-- Opening Marker --
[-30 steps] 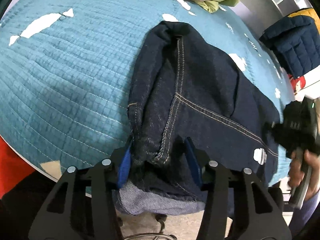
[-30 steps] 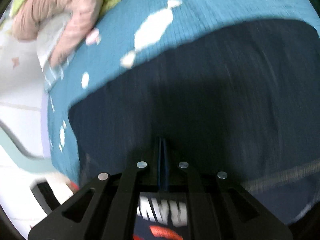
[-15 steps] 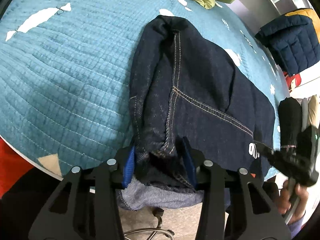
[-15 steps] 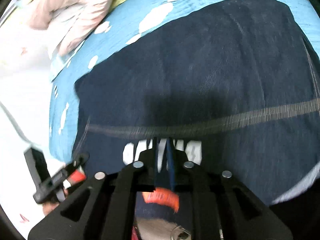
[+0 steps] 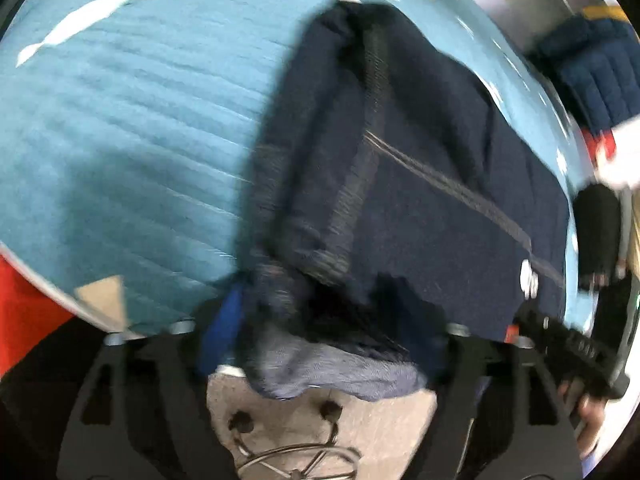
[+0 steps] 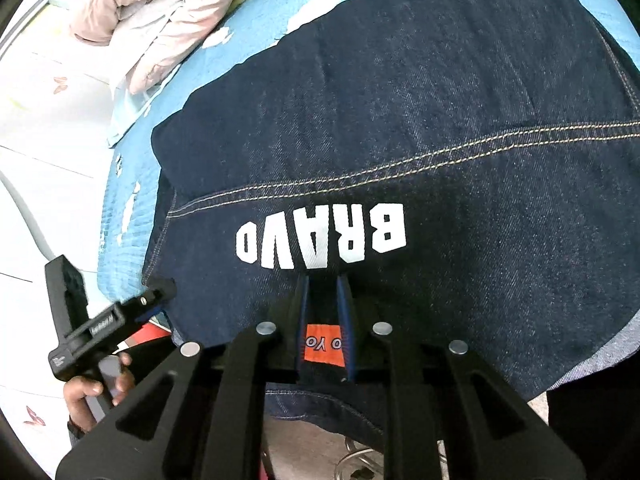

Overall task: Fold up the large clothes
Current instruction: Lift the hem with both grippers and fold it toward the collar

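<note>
Denim fills the left wrist view: the dark jacket [image 5: 420, 168] lies across the teal quilted bed [image 5: 120, 128], its near hem bunched and hanging over the mattress edge above the floor. The left gripper [image 5: 320, 320] has its fingers [image 5: 224, 320] set wide around that thick bunch of cloth; the blur makes it hard to tell whether they actually clamp it or merely bracket it. At the right edge of this view the right gripper [image 5: 568, 344] shows as a black bar beside the hem, and a folded navy padded garment [image 5: 592, 68] sits beyond the bed. In the right wrist view the jacket [image 6: 440, 120] is sharp, with white BRAVO lettering [image 6: 320, 240] and pale double stitching, spread flat on the bed [image 6: 256, 28] near a pink quilt [image 6: 152, 20]. The right gripper [image 6: 323, 320] has its fingers [image 6: 301, 320] drawn close, pinching the hem fold with an orange label [image 6: 322, 346] between them. The left gripper [image 6: 120, 320] reaches the hem's other corner, probably so both corners can lift together for an even fold.
</note>
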Available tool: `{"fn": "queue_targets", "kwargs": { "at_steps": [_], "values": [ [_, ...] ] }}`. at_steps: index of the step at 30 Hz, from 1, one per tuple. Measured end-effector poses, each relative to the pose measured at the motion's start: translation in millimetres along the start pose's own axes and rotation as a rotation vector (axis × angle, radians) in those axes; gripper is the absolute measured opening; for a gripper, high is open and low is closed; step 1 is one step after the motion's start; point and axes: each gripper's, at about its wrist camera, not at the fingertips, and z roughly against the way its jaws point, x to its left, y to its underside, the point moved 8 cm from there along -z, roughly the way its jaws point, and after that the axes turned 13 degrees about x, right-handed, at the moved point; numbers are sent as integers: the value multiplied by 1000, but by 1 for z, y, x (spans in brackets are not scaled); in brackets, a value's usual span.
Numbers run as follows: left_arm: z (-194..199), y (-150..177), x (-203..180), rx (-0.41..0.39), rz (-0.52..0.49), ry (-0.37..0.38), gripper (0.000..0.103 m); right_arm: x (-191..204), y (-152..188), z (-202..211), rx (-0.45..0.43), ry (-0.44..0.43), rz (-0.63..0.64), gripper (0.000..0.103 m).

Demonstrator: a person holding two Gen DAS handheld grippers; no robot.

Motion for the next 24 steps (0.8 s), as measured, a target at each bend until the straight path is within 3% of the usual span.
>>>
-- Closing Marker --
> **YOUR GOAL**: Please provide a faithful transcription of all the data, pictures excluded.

> **YOUR RESPONSE**:
[-30 steps] 
[-30 steps] 
[-15 steps] 
[-15 steps] 
[+0 steps] 
[+0 steps] 

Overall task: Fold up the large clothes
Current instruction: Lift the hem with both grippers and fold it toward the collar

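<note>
Denim fills the left wrist view: the dark jacket [image 5: 420, 168] lies across the teal quilted bed [image 5: 120, 128], its near hem bunched and hanging over the mattress edge above the floor. The left gripper [image 5: 320, 320] has its fingers [image 5: 224, 320] set wide around that thick bunch of cloth; the blur makes it hard to tell whether they actually clamp it or merely bracket it. At the right edge of this view the right gripper [image 5: 568, 344] shows as a black bar beside the hem, and a folded navy padded garment [image 5: 592, 68] sits beyond the bed. In the right wrist view the jacket [image 6: 440, 120] is sharp, with white BRAVO lettering [image 6: 320, 240] and pale double stitching, spread flat on the bed [image 6: 256, 28] near a pink quilt [image 6: 152, 20]. The right gripper [image 6: 323, 320] has its fingers [image 6: 301, 320] drawn close, pinching the hem fold with an orange label [image 6: 322, 346] between them. The left gripper [image 6: 120, 320] reaches the hem's other corner, probably so both corners can lift together for an even fold.
</note>
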Available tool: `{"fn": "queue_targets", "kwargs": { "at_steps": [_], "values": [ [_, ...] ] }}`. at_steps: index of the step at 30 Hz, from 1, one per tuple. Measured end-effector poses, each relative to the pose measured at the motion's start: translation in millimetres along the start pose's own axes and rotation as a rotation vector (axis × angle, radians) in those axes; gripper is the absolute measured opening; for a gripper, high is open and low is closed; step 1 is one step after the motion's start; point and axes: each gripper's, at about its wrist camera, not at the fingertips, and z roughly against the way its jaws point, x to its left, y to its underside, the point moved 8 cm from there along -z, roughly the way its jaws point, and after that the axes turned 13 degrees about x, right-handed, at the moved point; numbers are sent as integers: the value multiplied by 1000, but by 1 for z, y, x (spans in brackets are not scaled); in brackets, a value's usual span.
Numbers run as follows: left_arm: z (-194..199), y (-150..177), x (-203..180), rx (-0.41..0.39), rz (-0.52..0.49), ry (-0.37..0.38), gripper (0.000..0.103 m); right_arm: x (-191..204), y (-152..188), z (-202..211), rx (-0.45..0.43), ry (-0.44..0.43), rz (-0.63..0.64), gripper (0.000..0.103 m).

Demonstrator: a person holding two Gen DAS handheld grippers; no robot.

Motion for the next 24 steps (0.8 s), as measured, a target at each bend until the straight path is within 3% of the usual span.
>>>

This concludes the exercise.